Poetry of the Sun

Jake Forrest Lunsford

My son moves at the speed of consideration, doting over his chickens like an elder amongst youngsters he is not entirely certain all belong to him. He does know his favorites, though. Of the four roosters, he likes the larger of the two Jersey Giants for his gentility and the Barred Rock for his singing. He despises the Bantam for his meanness. The fourth rooster, who he neglects to mention, will be our Thanksgiving meal. Personality is essential to survival. 

The passions of my eldest are grounded in the earth, the three-quarter acre we call home. The personalities of his chickens, fed from the soil he tends, are among them. He wears an Amish-style hat, for which we call him Farmer Brown, and it has affected his brain. Chief among the symptoms of this malady is an attentiveness to all things living, and small. And so, as he moves his wheelbarrow loaded with last fall’s decomposing leaves into the chicken run, he does so with care not to displace this or that hen pecking the ground, this or that rooster strutting for her affection. He moves at the speed of consideration for their little lives and patterns and, in so doing, offers up into the cosmos an act of kindness, however small. He is beautiful to me. 

I watch him from the chair I have set by the fire ring in our yard. Foot-long scraps of rough-cut lumber, leftovers from the coop I built for his chickens, are stacked and scattered about my feet. With a hunting knife and mallet, I split them into stove wood. It is a piddling task, yet gratifying in that way of getting something done. To keep warm, and because I like the crackling sound of it, I throw about every twelfth piece onto the fire. The rest go onto the growing pile. 

From a single tree, I cut and milled the boards. I built the coop to house the chickens. I split the scraps to feed the fire. I raised the son who tends the chickens who gift me eggs in the morning. How many times will I be grateful for this one tree? How many degrees of separation, breakfasts of scrambled eggs by a warm fire, will there be before we are no longer bound? Many and more, I hope. 

I understand why the ancients worshipped the sun and asked for no promises after death. Why question what is obvious? All around I see the past rising from dark carbon into a green and sunny future. We are here but for a little while, raised and turned and laid back down like earth before the plow. In our moment under the sun, why should we want more than the beauty of that turning? Asking seems selfish. 

Kindling split, knife sheathed, and mallet tossed carefully at my feet, I watch. My son’s wheelbarrow rests empty, propping the coop door, and I think about a William Carlos Williams poem I read long ago, when I was his age. How silly I thought it back then, and how inattentive I now know myself to have been. So much depends upon the red wheelbarrow, glazed with rain water, beside the white chickens. Yes, Mr. Willams, it does.
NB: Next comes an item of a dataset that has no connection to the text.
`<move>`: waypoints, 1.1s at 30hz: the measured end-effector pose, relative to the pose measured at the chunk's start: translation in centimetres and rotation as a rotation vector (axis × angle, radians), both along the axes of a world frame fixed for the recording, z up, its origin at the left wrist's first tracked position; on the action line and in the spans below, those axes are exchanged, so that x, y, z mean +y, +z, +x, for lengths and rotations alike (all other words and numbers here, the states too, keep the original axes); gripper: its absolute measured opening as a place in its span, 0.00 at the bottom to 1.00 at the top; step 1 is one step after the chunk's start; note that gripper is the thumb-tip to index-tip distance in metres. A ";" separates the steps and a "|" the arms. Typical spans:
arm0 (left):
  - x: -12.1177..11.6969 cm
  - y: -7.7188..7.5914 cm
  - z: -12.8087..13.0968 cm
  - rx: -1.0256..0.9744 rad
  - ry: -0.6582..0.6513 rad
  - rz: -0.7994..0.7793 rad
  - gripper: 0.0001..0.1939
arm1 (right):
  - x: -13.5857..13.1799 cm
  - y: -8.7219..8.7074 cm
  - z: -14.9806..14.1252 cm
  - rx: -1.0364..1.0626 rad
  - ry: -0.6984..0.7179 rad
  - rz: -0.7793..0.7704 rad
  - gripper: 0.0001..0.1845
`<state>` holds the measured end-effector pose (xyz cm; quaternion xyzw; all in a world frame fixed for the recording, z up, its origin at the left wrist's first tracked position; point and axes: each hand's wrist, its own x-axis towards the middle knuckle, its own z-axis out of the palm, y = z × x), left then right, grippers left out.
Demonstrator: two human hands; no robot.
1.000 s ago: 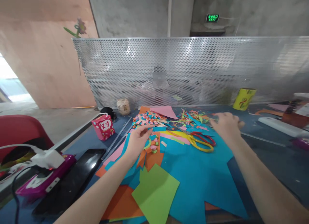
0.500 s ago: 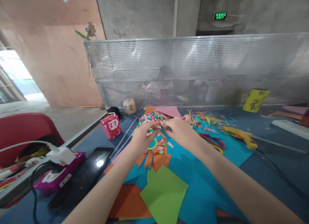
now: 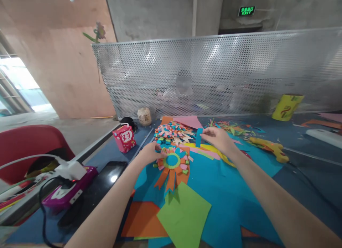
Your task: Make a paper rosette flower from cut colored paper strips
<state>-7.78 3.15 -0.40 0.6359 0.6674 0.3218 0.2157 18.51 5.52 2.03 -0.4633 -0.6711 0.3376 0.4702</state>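
My right hand (image 3: 217, 137) pinches a short blue paper strip (image 3: 198, 137), held upright above the blue sheet. My left hand (image 3: 149, 153) is at the left edge of a paper rosette (image 3: 171, 162), fingers bent and closed on its edge; the fingertips are partly hidden. This rosette has a green toothed ring, small looped strips of pink, green and orange around it, and notched orange tails hanging toward me. Behind it lies a fuller, many-coloured paper rosette (image 3: 173, 131) with pale pointed tails. Yellow-handled scissors (image 3: 226, 158) lie partly under my right hand.
Blue sheets (image 3: 221, 194), a green square (image 3: 184, 214) and orange paper (image 3: 143, 219) cover the front. At right are a yellow glue gun (image 3: 271, 148) and yellow roll (image 3: 287, 107). A phone (image 3: 93, 194), power strip (image 3: 72, 198) and pink drink carton (image 3: 124, 138) stand left. A perforated metal screen (image 3: 213, 73) closes the back.
My hands have moved apart. The right has gone to the right and now shows the blue strip; the left has dropped beside the front rosette, uncovering both rosettes.
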 end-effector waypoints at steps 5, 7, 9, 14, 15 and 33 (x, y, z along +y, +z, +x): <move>0.0 -0.1 0.3 -0.184 -0.054 -0.056 0.19 | 0.2 -0.3 -0.1 0.092 0.032 -0.065 0.07; 0.0 0.1 0.4 -0.265 -0.059 -0.052 0.21 | 0.4 -0.5 -0.1 0.148 0.038 -0.091 0.08; -0.1 0.5 0.5 -0.343 -0.066 -0.028 0.20 | 0.5 -0.6 0.0 0.221 0.043 -0.122 0.09; -0.3 1.6 0.7 -0.478 -0.056 0.072 0.16 | 0.4 -0.7 -0.2 0.449 0.133 -0.257 0.13; -0.3 1.8 0.7 -0.495 -0.052 0.100 0.16 | 0.2 -0.7 -0.3 0.488 0.171 -0.290 0.14; -1.3 3.7 2.3 -1.090 0.040 0.181 0.15 | -1.2 -2.4 -3.1 0.761 0.622 -0.545 0.10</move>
I wonder what future he will have. I do not believe, like so many, that technology will deliver us. I simply do not have the faith, or hubris, to make that leap. I wait for something ancient, primordial, and circular. A final heave upon the wall, slumping to the floor, finally ready to confess, “enough!” I await a bloody sire and the whittling of bone to quicken us toward redemption. It will be art, no less, in the end. A cave painting on the wall, and a story telling of great struggle. We will read it and wonder if there really are animals out over yonder, and go see. Then we will find it. 

Tiny footsteps from behind. A tap on my knee. A small voice. Eyes that shine.

“Do you want to tell me a story?” 

“Of course I do. Which one?” 

“Horsey jumps. Dinosaur, dinosaur, dinosaur.” 

So many things for which to be grateful. So much poetry under the sun. 

About the Author: 

Jake Forrest Lunsford writes his nonsense from the window overlooking his chickens, of which there were thirteen before the o‘possum. While hostage negotiations have thus far been unproductive, the remaining twelve are committed to the peaceful resolution of this conflict. The springer spaniel who sleep on the couch isn’t talking. To read more of his nonsense, visit https://jakeforrestlunsford.com/, or follow him on Instagram @jakeforrestlunsford.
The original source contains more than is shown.